Agile in IT Support and IT Operation Team
How can we try agile ways of working for IT operation and IT support team?
As a few colleagues, we had a discussion and we tried to capture our experience in the below.
During our engagement we devoted some time to understanding IT Operations and IT support teams, to discover their world, and how different their world from the IT Product Development team.
Few questions we asked during our transformation drive,
- How do they measure their success?
- What element of Agility we can bring with those teams?
- What they think, the way they operate?
- How can we converge these two worlds for maximizing Value?
What we have observed the conflicting goal, the IT Support team measure themselves by bringing Stability (Less turbulence), Product development team measure themselves by producing frequent releases! More release, more chance of Chaos!
We were trying to bring harmony by involving both parties on one page.
IT Support team manages their program by maintaining a Visual management board (Kanban board), which they measure based on the ticket inflow and outflow.
The flow measurement time is critical to those teams. Another one to manage system stability — MTTR (mean time to recovery, repair, respond, or resolve).
We list down a few challenges need to watch out for:
There are many challenges the IT service and IT support team experience.
Most of these challenges are not only concentrated in the IT Support and IT operation areas. These are originated in the upstream of the Organizations which are IT Product Development, IT Business areas. IT Operation and IT Infrastructure teams are highly rigid in any changes to happen. They are good at creating the watermelon effect. Everything is going awesome into this space.
Challenges:
- Silos organizations. IT Product development; IT Infrastructure support and IT Operations are totally different units. They have their own goal and own rules. They have their own separate kingdom! They do not collaborate with each other, either ready to cooperate with each other. Services are fragmented among multiple departments.
- Long cycle time to serve the customer request. As there are many layers within the organization. Horizontal and vertical layers, it takes time to traverse through the long path. Manual lengthy release process, Manual deployment, Manual approval, Manual steps, tests, etc.
- Measurement: IT operation measurement data and IT product development measurement data are different. IT Operation measures themselves based on stability. IT product development measure themselves speed of delivery. IT operation does not advocate too much turbulence but IT product development would like to deploy as many releases as feasible.
- Process: IT operation and IT infra support team run by a heavyweight process to reinforce stability. They tend to follow a sequential, approval-based process. IT product development minimizes process and tries rapid product development with minimizing process overhead. With the traditional process, the overall time to market and respond time slows down.

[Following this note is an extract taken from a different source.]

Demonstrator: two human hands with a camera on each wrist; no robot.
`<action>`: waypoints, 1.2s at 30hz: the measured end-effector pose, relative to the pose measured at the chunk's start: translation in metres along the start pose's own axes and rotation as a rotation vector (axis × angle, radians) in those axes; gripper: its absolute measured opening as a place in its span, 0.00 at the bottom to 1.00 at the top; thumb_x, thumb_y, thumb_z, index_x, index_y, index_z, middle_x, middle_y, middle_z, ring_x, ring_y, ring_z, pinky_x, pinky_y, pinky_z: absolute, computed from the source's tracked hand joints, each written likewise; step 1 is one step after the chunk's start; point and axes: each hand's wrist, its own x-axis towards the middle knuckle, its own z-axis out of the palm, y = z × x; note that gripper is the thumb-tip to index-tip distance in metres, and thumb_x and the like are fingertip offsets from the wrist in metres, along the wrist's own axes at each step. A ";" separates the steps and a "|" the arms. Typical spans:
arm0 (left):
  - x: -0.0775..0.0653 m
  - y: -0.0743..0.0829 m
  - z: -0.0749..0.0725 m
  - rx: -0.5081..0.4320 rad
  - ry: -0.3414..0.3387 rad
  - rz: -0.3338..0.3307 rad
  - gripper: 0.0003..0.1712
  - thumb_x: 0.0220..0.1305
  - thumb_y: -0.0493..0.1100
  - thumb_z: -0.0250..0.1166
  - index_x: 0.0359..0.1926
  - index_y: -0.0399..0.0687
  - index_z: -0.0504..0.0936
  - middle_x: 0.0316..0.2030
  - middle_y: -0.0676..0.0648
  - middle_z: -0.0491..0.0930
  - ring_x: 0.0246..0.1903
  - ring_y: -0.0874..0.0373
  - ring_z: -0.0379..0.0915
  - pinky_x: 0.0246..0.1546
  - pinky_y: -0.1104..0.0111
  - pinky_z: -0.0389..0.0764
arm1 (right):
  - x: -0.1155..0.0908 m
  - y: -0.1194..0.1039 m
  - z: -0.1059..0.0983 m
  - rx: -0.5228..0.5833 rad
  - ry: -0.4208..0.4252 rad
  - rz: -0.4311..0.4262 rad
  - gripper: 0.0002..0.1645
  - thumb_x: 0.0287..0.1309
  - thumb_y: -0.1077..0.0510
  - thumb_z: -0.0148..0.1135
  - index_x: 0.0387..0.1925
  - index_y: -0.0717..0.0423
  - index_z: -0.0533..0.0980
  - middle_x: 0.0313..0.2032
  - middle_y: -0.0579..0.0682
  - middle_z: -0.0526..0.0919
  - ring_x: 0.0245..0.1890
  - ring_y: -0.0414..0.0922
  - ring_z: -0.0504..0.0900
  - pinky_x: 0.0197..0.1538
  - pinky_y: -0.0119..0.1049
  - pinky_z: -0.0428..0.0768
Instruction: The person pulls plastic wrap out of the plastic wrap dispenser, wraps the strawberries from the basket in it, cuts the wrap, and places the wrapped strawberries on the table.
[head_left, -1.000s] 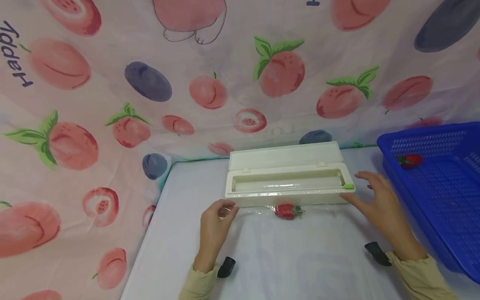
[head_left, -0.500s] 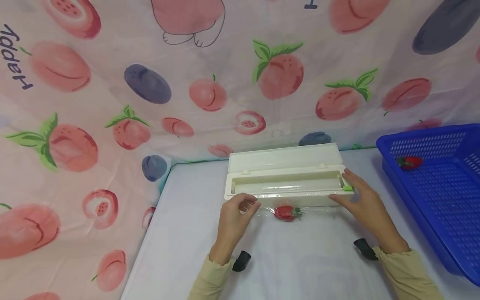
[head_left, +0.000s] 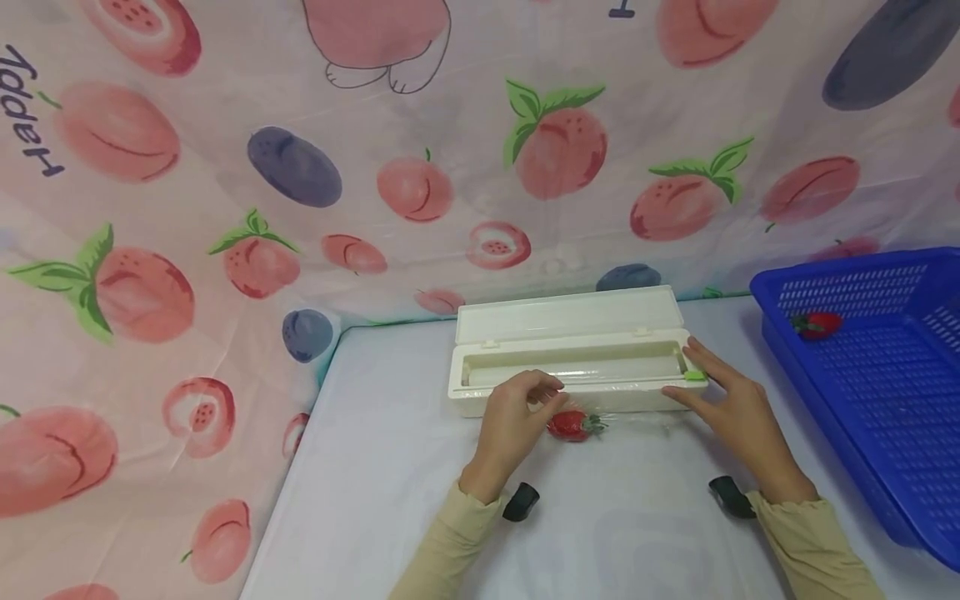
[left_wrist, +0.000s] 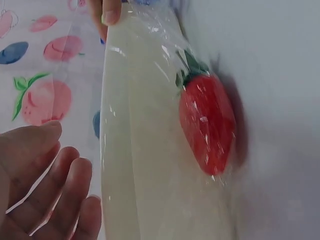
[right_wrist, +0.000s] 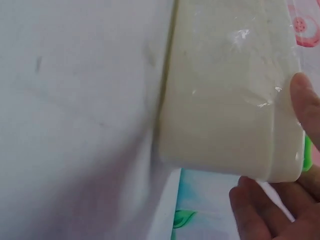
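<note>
A long cream cling film box [head_left: 570, 398] lies with its lid raised at the back and a roll of film inside. Clear film hangs over its front and covers a red strawberry [head_left: 572, 425] with green leaves, which lies on the table against the box. My left hand [head_left: 516, 421] is over the box's front edge, just left of the strawberry. Its thumb [left_wrist: 52, 130] and fingers stand apart, with nothing between them. My right hand [head_left: 731, 412] grips the box's right end, thumb at the front edge and fingers round the end, beside the green slider [head_left: 695, 376].
A blue plastic basket [head_left: 832, 433] stands at the right, with another strawberry [head_left: 817, 325] in its back left corner. Fruit-printed cloth [head_left: 450, 125] hangs behind and to the left. White cloth covers the table [head_left: 360, 467].
My left hand has moved right along the box's front, from its left corner to near the strawberry. My right hand has moved left onto the box's right end.
</note>
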 end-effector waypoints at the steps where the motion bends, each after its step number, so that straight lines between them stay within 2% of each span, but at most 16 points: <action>1: 0.002 0.002 0.002 -0.016 -0.008 0.006 0.07 0.61 0.42 0.72 0.40 0.49 0.86 0.33 0.55 0.85 0.34 0.66 0.80 0.39 0.75 0.81 | 0.000 0.001 0.001 0.001 0.003 -0.007 0.45 0.55 0.49 0.73 0.71 0.55 0.65 0.72 0.55 0.64 0.68 0.65 0.65 0.62 0.62 0.66; 5: 0.007 0.010 0.012 -0.072 -0.046 0.029 0.07 0.61 0.42 0.71 0.40 0.46 0.86 0.33 0.54 0.85 0.33 0.69 0.80 0.38 0.79 0.80 | 0.000 0.005 0.003 -0.006 0.023 -0.048 0.43 0.55 0.52 0.74 0.70 0.55 0.68 0.71 0.55 0.66 0.68 0.61 0.67 0.61 0.58 0.68; 8: 0.012 0.018 0.021 -0.072 -0.069 0.060 0.08 0.62 0.44 0.71 0.41 0.48 0.86 0.34 0.55 0.85 0.33 0.71 0.79 0.38 0.81 0.79 | -0.001 0.008 0.004 -0.019 0.040 -0.070 0.42 0.54 0.53 0.74 0.69 0.54 0.69 0.70 0.53 0.67 0.69 0.50 0.67 0.63 0.52 0.69; 10: 0.016 0.023 0.028 -0.058 -0.076 0.090 0.08 0.63 0.45 0.70 0.42 0.49 0.86 0.34 0.55 0.85 0.34 0.71 0.79 0.39 0.81 0.79 | -0.002 0.010 0.005 -0.028 0.054 -0.081 0.41 0.54 0.53 0.74 0.69 0.52 0.69 0.70 0.52 0.68 0.68 0.38 0.65 0.67 0.38 0.70; 11: 0.018 0.025 0.032 -0.044 -0.077 0.106 0.08 0.63 0.45 0.70 0.42 0.50 0.86 0.35 0.56 0.85 0.34 0.70 0.79 0.39 0.81 0.78 | -0.002 0.011 0.005 -0.032 0.058 -0.087 0.41 0.54 0.53 0.74 0.69 0.52 0.70 0.70 0.52 0.68 0.67 0.33 0.64 0.67 0.36 0.70; 12: 0.020 0.027 0.036 -0.029 -0.077 0.118 0.08 0.64 0.46 0.70 0.43 0.51 0.86 0.35 0.56 0.85 0.35 0.70 0.79 0.40 0.82 0.78 | -0.002 0.012 0.004 -0.035 0.064 -0.096 0.41 0.53 0.54 0.75 0.68 0.52 0.70 0.70 0.52 0.68 0.66 0.28 0.63 0.67 0.28 0.69; 15: 0.027 0.034 0.046 0.010 -0.086 0.149 0.09 0.64 0.47 0.69 0.44 0.52 0.87 0.37 0.57 0.86 0.37 0.70 0.80 0.42 0.84 0.77 | -0.001 0.015 0.004 -0.033 0.075 -0.120 0.41 0.53 0.55 0.75 0.68 0.52 0.71 0.69 0.52 0.69 0.63 0.22 0.61 0.61 0.10 0.60; 20: 0.039 0.044 0.062 0.042 -0.125 0.184 0.11 0.65 0.49 0.69 0.46 0.54 0.86 0.41 0.58 0.86 0.41 0.71 0.80 0.44 0.86 0.74 | 0.001 0.019 0.004 -0.029 0.085 -0.139 0.40 0.52 0.56 0.75 0.67 0.53 0.71 0.68 0.54 0.70 0.62 0.20 0.60 0.56 0.05 0.56; 24: 0.047 0.051 0.074 0.070 -0.135 0.216 0.12 0.64 0.50 0.69 0.47 0.54 0.87 0.42 0.58 0.86 0.43 0.71 0.80 0.45 0.87 0.73 | 0.002 0.022 0.003 -0.014 0.103 -0.151 0.40 0.51 0.59 0.76 0.66 0.55 0.72 0.66 0.57 0.72 0.60 0.19 0.63 0.54 0.05 0.60; 31: 0.057 0.061 0.087 0.131 -0.147 0.213 0.14 0.65 0.52 0.68 0.49 0.56 0.87 0.44 0.59 0.86 0.46 0.72 0.79 0.48 0.88 0.71 | 0.002 0.023 0.003 0.075 0.129 -0.187 0.39 0.46 0.70 0.76 0.63 0.63 0.73 0.63 0.62 0.74 0.58 0.15 0.66 0.52 0.08 0.67; 36: 0.064 0.066 0.095 0.151 -0.180 0.222 0.15 0.64 0.52 0.68 0.49 0.54 0.87 0.46 0.60 0.86 0.47 0.72 0.79 0.48 0.87 0.72 | 0.002 0.022 0.002 0.083 0.113 -0.186 0.37 0.47 0.71 0.74 0.62 0.65 0.74 0.64 0.62 0.74 0.58 0.15 0.66 0.52 0.08 0.68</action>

- Skills: IT operation and IT infra support team members are slow in adopting new automated tools. Most of the time, rely on manual steps. Skills and competencies are not modernized for automation.

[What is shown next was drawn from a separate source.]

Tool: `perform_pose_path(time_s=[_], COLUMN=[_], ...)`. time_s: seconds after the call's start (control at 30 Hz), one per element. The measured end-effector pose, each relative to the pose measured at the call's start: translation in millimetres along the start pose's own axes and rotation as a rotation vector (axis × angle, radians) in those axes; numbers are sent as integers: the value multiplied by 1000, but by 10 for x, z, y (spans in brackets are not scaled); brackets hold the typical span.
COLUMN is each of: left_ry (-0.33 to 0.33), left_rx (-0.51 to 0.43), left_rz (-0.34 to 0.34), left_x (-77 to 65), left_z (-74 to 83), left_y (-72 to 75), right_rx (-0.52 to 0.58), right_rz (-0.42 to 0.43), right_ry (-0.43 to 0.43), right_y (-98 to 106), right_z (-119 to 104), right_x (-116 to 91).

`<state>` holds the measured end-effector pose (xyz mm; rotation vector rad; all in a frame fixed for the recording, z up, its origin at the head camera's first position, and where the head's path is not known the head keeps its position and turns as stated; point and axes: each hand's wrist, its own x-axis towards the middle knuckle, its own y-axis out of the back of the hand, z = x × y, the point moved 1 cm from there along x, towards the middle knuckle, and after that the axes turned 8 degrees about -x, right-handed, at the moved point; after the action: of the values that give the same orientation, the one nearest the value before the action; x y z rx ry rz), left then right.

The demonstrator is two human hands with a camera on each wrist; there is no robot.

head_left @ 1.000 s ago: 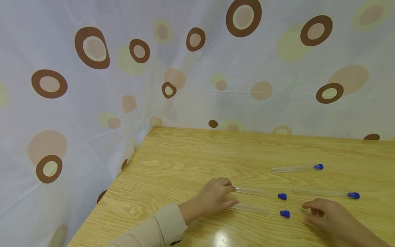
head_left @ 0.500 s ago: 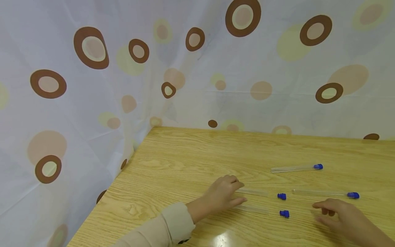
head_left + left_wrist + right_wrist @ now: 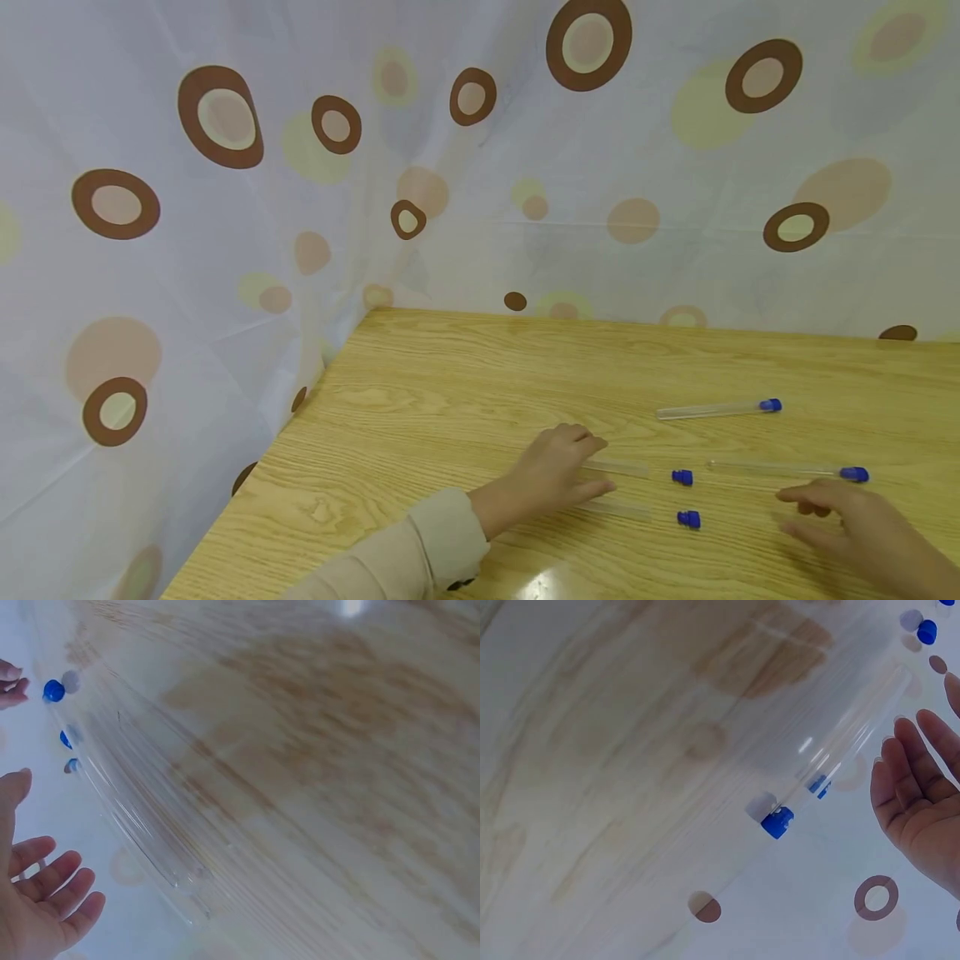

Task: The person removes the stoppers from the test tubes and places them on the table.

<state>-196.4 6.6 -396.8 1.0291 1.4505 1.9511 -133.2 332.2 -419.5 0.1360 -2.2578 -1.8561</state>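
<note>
My left hand [image 3: 558, 471] hovers over the left ends of two uncapped clear test tubes, the farther tube [image 3: 621, 468] and the nearer tube [image 3: 621, 509], partly hiding both. In the left wrist view its fingers are spread and loosely bent, holding nothing. Off the tubes' right ends lie two blue stoppers, one farther [image 3: 682, 477] and one nearer [image 3: 688, 519]. My right hand [image 3: 847, 517] is just in front of a stoppered tube [image 3: 787, 467], its fingers relaxed with nothing in them, as the right wrist view also shows.
Farther back on the wooden table [image 3: 450, 375] lies another tube with a blue stopper [image 3: 770, 406]. A white curtain with brown and pastel circles [image 3: 570, 183] rises along the table's back and left edges.
Both hands have drifted to the right, the left one along the two uncapped tubes and the right one away from the loose stoppers. Tubes and stoppers lie where they were.
</note>
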Motion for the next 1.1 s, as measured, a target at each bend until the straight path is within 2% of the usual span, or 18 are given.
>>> perform_pose_path(time_s=[0.27, 0.47, 0.87, 1.03, 1.1], left_ry=[51, 105, 122, 159, 174], left_rx=[-14, -44, -24, -66, -82], left_rz=[-49, -86, -98, -120, -126], left_x=[88, 174, 324, 401, 435], left_z=[66, 123, 224, 296, 326], left_y=[-25, -31, -74, -82, -89], right_rx=[-74, -83, -65, -54, -61], right_rz=[165, 263, 322, 371, 364], right_ry=[40, 82, 77, 82, 75], right_y=[31, 34, 75, 90, 87], right_z=[95, 176, 246, 268, 290], right_x=[-26, -47, -74, -81, -74])
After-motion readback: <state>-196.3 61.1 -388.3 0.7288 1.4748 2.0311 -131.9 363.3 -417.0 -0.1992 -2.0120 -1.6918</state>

- Goal: Conflicting goals in each unit, there is no easy way to align the whole team, team members are distracted in multiple works. It takes time to figure out which is the appropriate-optimized way to work out the ticket faster.
- Mindset: Most of the team members are operating in the traditional organization and traditional management style within IT Operation and IT Infra service. These 2 organizations have completely different cultures compare with IT Product Development.
- Raising tickets, assigning to each other department, tracking, follow up to create a lot of hands-off and waste into the system. Trust deficiency is the issue most of the time. Conflicts are common among IT operations and the IT Product development team.
- Team ownership missed most of the time, activities lying on the departmental border and later blaming each other causes lot of confusion and trust issues.
- Old, outdated infrastructure, tools, applications, a process which are very fragile to operate or deploy. Many defects and IT operation teams are loaded with L1, L2, and L3 issues.
- Traditional command-and-control type organization, leading to the risk-averse climate where mistakes are punished politically. Team members want to be in their comfort zone to avoid making any mistake.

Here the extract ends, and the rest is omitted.